The three-year feasibility study is currently under way in the U.S., Europe and Mexico for people with Retinitis pigmentosa, a genetic eye disease that causes blindness.
"We are encouraged by the results we have seen in the 17 individuals that have participated in the study so far," said President/CEO Robert Greenberg, MD, PhD. "We are ... expanding our trial enrollment in order to strengthen our data, further demonstrate clinically meaningful performance and begin the process of seeking market approval."
Retinal prostheses are currently the only devices being studied to provide some sight to subjects blinded from outer retinal degenerations, such as advanced RP. Second Sight conducted its first proof-of-concept clinical study in early 2002 at Doheny Eye Institute at the University of Southern California (Los Angeles). During that study, six RP volunteers were implanted with the Argus I system and many continue to use it at home for several hours each day.
The Argus II, the latest device being studied in the clinical trial, is a second-generation retinal prosthesis that consists of a 60-electrode grid that is surgically implanted on the retina. These electrodes transmit information acquired from an external video camera that is mounted on a pair of eyeglasses worn by implanted subjects. The implant has been designed to last a lifetime, but can safely be removed if necessary.

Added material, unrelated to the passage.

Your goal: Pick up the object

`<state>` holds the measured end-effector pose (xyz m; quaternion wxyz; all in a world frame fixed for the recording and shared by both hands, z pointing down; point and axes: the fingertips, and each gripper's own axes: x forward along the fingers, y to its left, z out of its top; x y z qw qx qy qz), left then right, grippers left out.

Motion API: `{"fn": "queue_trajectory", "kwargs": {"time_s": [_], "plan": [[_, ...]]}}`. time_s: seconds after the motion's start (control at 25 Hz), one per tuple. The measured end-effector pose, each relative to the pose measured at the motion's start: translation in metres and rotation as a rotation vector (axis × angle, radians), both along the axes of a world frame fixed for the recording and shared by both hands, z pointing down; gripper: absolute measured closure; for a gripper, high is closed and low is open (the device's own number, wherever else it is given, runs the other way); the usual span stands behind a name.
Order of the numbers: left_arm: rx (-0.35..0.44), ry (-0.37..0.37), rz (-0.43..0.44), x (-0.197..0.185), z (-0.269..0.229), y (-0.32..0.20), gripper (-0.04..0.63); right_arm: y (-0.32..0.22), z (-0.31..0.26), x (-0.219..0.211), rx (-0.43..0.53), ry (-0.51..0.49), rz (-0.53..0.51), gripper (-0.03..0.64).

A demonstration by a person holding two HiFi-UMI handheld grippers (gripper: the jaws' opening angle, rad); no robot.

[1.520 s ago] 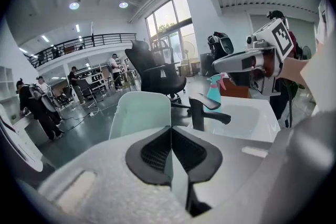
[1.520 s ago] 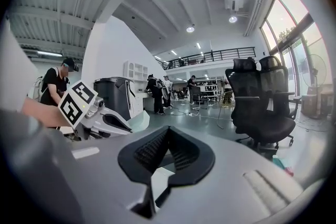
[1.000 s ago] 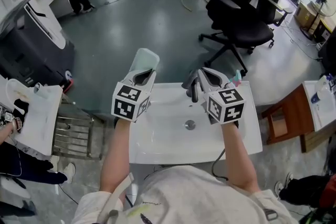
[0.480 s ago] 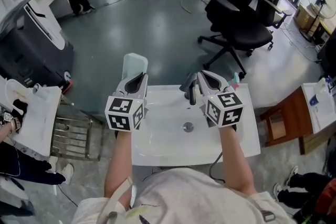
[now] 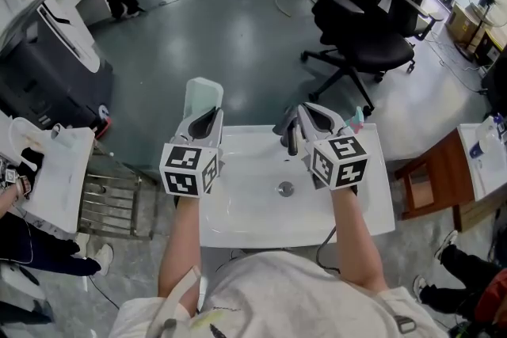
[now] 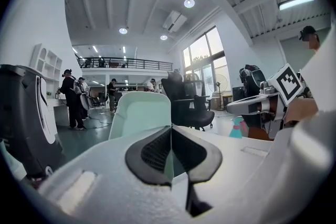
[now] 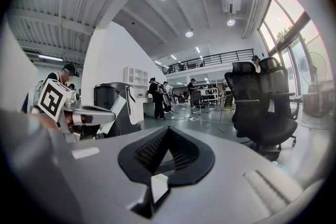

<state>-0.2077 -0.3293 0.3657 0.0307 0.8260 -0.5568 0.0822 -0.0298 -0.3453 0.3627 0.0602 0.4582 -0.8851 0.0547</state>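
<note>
Clear of the white washbasin point(image 5: 253, 222), by its far left corner: the pale green object point(image 5: 202, 96), upright, with rounded top corners. Pinched along its thin lower edge in the left hand-held gripper point(image 5: 205, 119), pads pressed together on it with no gap showing. Hard to say what kind of thing. Only a flat, plain face in the left gripper view, with the lower part covered by the jaws and the far side unseen.

To the right, about level with it and well apart, the right hand-held gripper point(image 5: 307, 113). Pads meeting at the tips, nothing between them. Just beside it, toward the middle, a dark fitting point(image 5: 289, 135) at the back of the washbasin, partly covered by the gripper body. Behind that gripper, a teal and pink thing point(image 5: 357, 118), nearly all hidden and too little showing to name. Both hands buried under the marker cubes, only bare forearms in sight.

Nearer the body, a round drain point(image 5: 286, 188) in the washbasin. Farther off, a black office chair point(image 5: 360, 28) on the grey floor point(image 5: 222, 36). At the far end, people too small to make out.
</note>
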Motion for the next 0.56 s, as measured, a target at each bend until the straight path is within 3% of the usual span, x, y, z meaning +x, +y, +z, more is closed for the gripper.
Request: {"fn": "queue_trajectory", "kwargs": {"time_s": [0.56], "plan": [[-0.008, 0.0, 0.002, 0.0013, 0.0031, -0.002, 0.584, -0.0018, 0.0023, 0.0002, -0.002, -0.003, 0.005, 0.614]]}}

Three European centers are participating in the feasibility study, including Hôpital Cantonal Universitaire de Genève (Geneva, Switzerland), Le Centre Hospitalier National d'Ophtalmologie des Quinze-Vingts (Paris), and Moorfields Eye Hospital (London).
Second Sight continues to enroll subjects at these centers and may establish additional clinical trial centers in Europe.
"These first results hold a novel and quite unprecedented promise for blind subjects as well as the physicians and researchers that have the opportunity to participate in this pioneering endeavor," said Jose-Alain Sahel, MD, principal investigator and chairman of the department of ophthalmology at Centre Hospitalier National d'Ophtalmologie des Quinze-Vingts. "We now have a strong incentive for continuing and expanding the efforts in testing this new technology."
Four ophthalmic centers in the U.S. have enrolled subjects in the study to date.